I have another issue where after I have run either the Log Shipping or Replication or the Backup and Restore process, I need to auto-delete data from the database of 60 Gb in size. Let's say the database of 60 Gb have data dated from January 2009 till December 2010, I would like to backup and restore to the empty database in 4 separate database which 1 have data dated from 1 Jan 2009 till Mar 2009, 2 have data dated from April 2009 till Jun 2009, 3 have data dated July 2009 till September 2009 and the 4 have data dated dated October 2009 till December 2009 which will make the database of the 60 Gb to have data dated 1 January 2010 till December 2010.
Is there any best method for backup and restore VLDB and auto-delete data from the backup database?
Thank you.
January 12, 2011 at 1:15 am
First of all, 60GB is not a VLDB, it's a regular DB for today's server.
The easiest way to make this DB available on another server is a simple backup/restore.
With a 60GB db you can even plan a daily job to do it automaticaly, try the backup compression to reduce the amount of data sent over the network.
If you need your server to be synchronized more often then you can either use log shipping or mirroring.
For a method to split your data based on the date, it's a business logic problem and depend on the structure of you DB (it might not even be possible to split it), you might want to have a look at partitioning (if you are running an enterpise version of SQL) and leave everything in one DB.
January 12, 2011 at 1:42 am
wcyip (1/12/2011)
What would it be the best backup and restore from the this VLDB - 1 database of 60 Gb in size in 1 physical server to 1 empty database in another physical server ?
60GB is far from a VLDB. It's a tiny database by any standards. Databases are considered VLDB past a couple of Terabytes
I have try Mirroring but it requires all the table to be first have keys and the tables in the database of 60 Gb in size most of them does not have any keys at all.
Mirroring does not require keys. Transactional replication requires that all tables have primary keys, all mirroring requires is that the database be in full recovery model.
If you just need the database onto another server, take a backup and restore it on the other server. Simple as that.
Log shipping and database mirroring are intended as high availability solutions - to make a second copy of the database available in the case that the primary is not. Those databases are read-only or unavailable entirely while the mirroring/log shipping is in progress.
Replication (snapshot or transactional) can be used to make a copy of the DB. Snapshot makes a copy of the DB as it was at a point in time, transactional keeps the selected tables up to date, but transactional replication requires primary keys on all replicated tables.
Gail Shaw
Microsoft Certified Master: SQL Server, MVP, M.Sc (Comp Sci)

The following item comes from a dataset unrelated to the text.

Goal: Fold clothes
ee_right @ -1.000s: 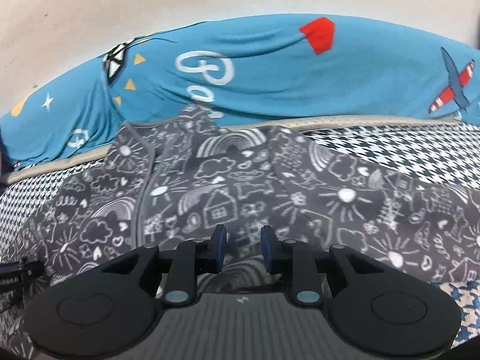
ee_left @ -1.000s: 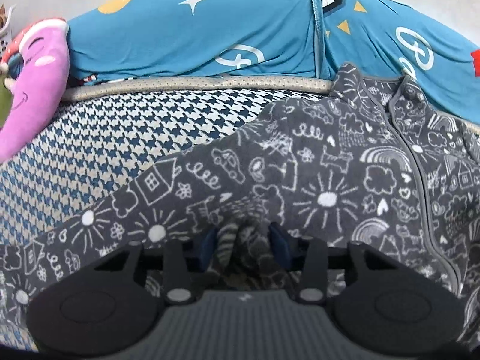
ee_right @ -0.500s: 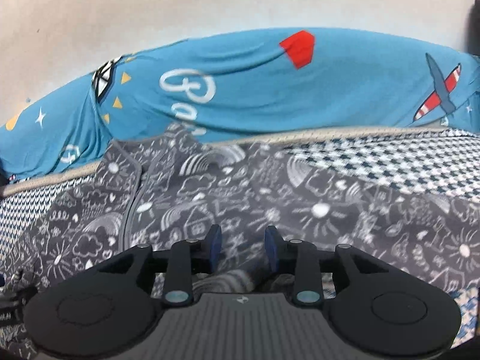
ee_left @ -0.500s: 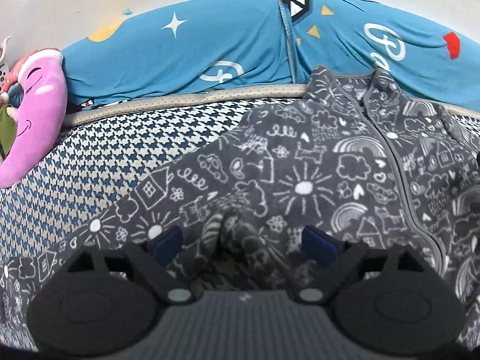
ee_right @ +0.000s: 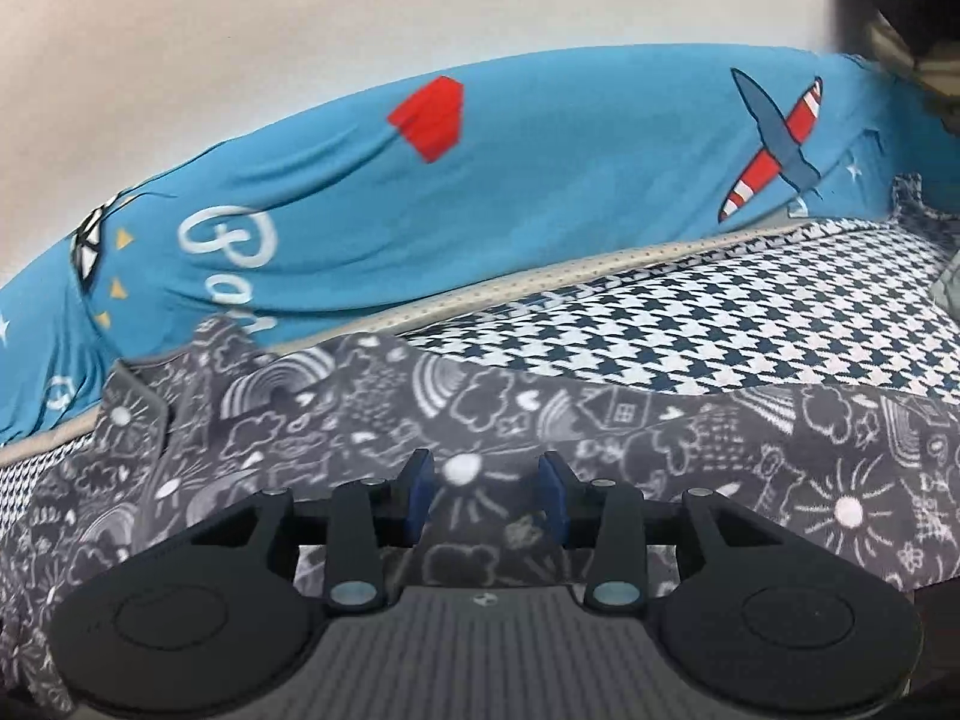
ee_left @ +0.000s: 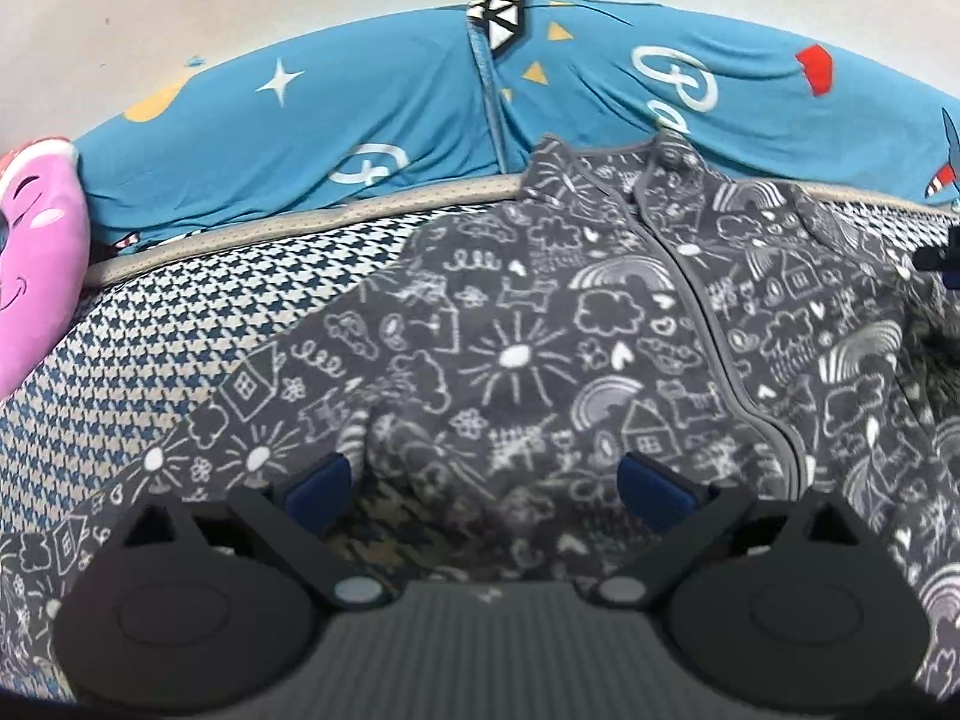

SQL In The Wild: Discussions on DB performance with occasional diversions into recoverability
January 12, 2011 at 2:06 am
Thanks Gail for the help. Would the transaction logs increase in size if I decides to run the Backup process on the DB?
January 12, 2011 at 2:36 am
Depends. What's the current recovery model and what's your current log backup frequency?
Gail Shaw
Microsoft Certified Master: SQL Server, MVP, M.Sc (Comp Sci)
SQL In The Wild: Discussions on DB performance with occasional diversions into recoverability
January 12, 2011 at 2:52 am
If I would to use Full or Simple Recovery mode, would it makes any differences? the full backup incurs during Saturday and Sunday evening, the differential backup incurs during Monday till Friday evening and the transaction backup incurs every hour daily.
January 12, 2011 at 2:58 am
Um, yes. In simple recovery you can't take log backups.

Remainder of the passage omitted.